Why I’m revisiting the “Cycling in DC” series
My last blog post was all about how my transit habits have changed since I officially moved to the city in June of last year. One of the primary takeaways was that I now tend to walk or bike everywhere.
Well, my major update since then is that I sold my car, and am now officially car-free! 🎉 This is something that I’ve been working towards/thinking about for quite a while, and I finally made the jump.
Now, my “car” is my e-bike–which I bought a few weeks before I sold my car with the intention of using it as my primary mode of transport.
Since getting my e-bike, I’ve been out cycling more frequently than before. I keep a mental map of the various routes I can use to get places, and tend to stick to bike lanes that I feel are safe (or at least, safer than others), roads that have less traffic, or trails like the Capital Crescent or Rock Creek Park.
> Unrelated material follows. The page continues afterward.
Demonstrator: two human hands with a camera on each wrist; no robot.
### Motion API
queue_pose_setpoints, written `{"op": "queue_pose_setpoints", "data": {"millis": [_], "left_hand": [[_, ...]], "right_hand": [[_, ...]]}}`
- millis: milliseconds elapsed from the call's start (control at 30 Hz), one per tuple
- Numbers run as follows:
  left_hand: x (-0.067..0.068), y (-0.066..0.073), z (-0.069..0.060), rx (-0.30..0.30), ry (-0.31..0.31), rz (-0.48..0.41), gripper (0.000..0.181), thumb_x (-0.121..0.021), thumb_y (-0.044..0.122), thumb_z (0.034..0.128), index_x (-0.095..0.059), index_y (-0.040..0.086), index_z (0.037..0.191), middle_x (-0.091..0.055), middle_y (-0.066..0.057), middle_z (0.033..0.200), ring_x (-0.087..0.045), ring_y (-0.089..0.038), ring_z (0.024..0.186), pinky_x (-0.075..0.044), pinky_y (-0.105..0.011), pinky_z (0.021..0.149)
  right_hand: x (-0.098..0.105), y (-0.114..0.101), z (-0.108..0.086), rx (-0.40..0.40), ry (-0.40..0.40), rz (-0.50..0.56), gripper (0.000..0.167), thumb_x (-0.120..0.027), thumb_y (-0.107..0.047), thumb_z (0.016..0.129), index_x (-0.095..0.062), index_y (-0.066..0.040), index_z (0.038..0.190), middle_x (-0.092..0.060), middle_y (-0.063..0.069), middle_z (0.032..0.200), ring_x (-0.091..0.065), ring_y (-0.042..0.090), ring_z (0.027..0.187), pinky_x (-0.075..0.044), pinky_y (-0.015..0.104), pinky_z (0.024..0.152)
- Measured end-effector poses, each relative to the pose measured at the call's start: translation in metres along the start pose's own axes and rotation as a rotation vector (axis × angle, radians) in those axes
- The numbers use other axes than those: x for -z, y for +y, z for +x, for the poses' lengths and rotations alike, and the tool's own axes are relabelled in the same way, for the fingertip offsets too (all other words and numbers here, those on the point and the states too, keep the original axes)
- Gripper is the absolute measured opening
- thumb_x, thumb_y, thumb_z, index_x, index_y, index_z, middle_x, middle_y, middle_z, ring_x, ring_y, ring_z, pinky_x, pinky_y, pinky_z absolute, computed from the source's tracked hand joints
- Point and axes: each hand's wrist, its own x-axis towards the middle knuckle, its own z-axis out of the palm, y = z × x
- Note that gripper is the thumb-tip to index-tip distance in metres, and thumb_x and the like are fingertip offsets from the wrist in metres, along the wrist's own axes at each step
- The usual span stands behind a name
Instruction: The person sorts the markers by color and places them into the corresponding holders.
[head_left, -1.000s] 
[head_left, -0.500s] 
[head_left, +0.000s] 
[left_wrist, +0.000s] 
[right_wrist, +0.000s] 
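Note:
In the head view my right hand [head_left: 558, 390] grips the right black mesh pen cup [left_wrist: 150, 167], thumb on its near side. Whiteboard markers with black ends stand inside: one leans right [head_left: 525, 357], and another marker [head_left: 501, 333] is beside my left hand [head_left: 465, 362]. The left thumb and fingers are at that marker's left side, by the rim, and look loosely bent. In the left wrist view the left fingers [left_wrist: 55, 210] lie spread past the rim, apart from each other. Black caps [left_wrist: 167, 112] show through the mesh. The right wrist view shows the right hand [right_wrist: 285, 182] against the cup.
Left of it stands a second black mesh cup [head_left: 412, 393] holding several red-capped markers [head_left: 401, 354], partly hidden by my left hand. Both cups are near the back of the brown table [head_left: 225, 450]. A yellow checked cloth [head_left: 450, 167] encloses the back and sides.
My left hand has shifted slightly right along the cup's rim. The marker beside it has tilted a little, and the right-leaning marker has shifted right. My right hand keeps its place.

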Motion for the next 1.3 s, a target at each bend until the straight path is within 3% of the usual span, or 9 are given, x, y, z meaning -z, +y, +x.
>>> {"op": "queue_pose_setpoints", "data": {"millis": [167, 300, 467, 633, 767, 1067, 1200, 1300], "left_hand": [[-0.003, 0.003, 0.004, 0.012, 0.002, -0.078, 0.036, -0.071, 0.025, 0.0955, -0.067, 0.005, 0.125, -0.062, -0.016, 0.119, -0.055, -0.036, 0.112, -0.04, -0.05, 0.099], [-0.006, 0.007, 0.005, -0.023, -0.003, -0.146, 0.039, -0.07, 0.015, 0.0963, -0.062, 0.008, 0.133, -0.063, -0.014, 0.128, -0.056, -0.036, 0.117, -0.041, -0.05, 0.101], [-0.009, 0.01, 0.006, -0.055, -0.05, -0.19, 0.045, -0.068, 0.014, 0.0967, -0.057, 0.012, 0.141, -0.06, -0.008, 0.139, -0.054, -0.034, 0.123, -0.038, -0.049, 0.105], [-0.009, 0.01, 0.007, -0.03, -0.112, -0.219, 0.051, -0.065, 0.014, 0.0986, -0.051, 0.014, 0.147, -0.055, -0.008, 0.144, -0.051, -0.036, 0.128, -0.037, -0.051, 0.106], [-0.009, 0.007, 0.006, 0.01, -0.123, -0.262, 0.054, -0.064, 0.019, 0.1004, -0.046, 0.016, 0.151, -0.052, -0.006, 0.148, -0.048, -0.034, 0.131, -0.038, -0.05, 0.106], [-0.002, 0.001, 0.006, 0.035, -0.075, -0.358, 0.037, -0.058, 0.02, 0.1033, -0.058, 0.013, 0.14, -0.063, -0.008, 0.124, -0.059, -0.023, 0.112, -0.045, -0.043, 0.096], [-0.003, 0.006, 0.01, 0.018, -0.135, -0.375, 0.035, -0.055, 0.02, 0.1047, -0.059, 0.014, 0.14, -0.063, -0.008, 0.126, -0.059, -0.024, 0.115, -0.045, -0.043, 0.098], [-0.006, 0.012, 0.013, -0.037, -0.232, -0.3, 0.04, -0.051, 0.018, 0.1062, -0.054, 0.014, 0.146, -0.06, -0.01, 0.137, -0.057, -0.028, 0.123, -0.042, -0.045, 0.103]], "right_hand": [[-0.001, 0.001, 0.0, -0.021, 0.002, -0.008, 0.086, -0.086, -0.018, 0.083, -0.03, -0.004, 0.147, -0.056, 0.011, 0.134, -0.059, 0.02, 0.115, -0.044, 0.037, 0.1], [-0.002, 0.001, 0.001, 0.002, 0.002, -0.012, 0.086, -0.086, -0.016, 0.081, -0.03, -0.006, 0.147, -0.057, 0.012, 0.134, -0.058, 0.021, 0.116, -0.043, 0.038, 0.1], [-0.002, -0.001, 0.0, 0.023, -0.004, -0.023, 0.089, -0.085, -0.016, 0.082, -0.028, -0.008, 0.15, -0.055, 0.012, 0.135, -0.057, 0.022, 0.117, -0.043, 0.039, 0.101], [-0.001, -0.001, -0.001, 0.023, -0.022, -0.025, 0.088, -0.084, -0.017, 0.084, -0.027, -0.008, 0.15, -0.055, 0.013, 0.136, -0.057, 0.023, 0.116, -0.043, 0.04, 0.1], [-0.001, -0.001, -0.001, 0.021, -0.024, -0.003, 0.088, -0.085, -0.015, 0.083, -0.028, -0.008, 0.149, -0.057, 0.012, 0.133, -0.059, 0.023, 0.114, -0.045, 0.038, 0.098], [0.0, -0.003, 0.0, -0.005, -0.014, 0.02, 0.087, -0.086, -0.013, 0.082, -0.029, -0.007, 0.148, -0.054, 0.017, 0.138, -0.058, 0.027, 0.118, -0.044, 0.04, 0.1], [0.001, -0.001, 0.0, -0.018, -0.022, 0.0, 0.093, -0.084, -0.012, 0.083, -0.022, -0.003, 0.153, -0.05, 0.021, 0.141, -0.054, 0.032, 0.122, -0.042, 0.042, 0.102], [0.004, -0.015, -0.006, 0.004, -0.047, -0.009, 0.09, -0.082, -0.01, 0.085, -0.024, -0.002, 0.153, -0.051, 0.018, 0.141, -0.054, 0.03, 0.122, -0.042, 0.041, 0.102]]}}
I usually feel pretty safe biking around the city, but my partner worries quite a bit whenever I’m out and about.
There are definitely routes that I hate taking, for example: M Street towards Georgetown. While there is a bike lane, it feels really dicey…and once you reach Georgetown, you’re basically just dumped into traffic.
Note
I’d love to see M Street in Georgetown pedestrianized entirely, both as a pedestrian and cyclist…but I’m well aware that will probably never happen.
Generally though, now that my main mode of transportation is cycling, I am far more conscious of the gaps in the bike network–and far more concerned that something might happen to me. I’m mostly concerned about where I’m most at risk of being hit by a car, and how I can stay safely away from that situation.
So, like any data-minded person, I decided to dive into the data and see what sticks out.
Exploring the Crashes Dataset
We can explore data provided by Open Data DC. The main dataset we’ll be using is the Crashes dataset, which is the source the DC Government uses for its own reporting.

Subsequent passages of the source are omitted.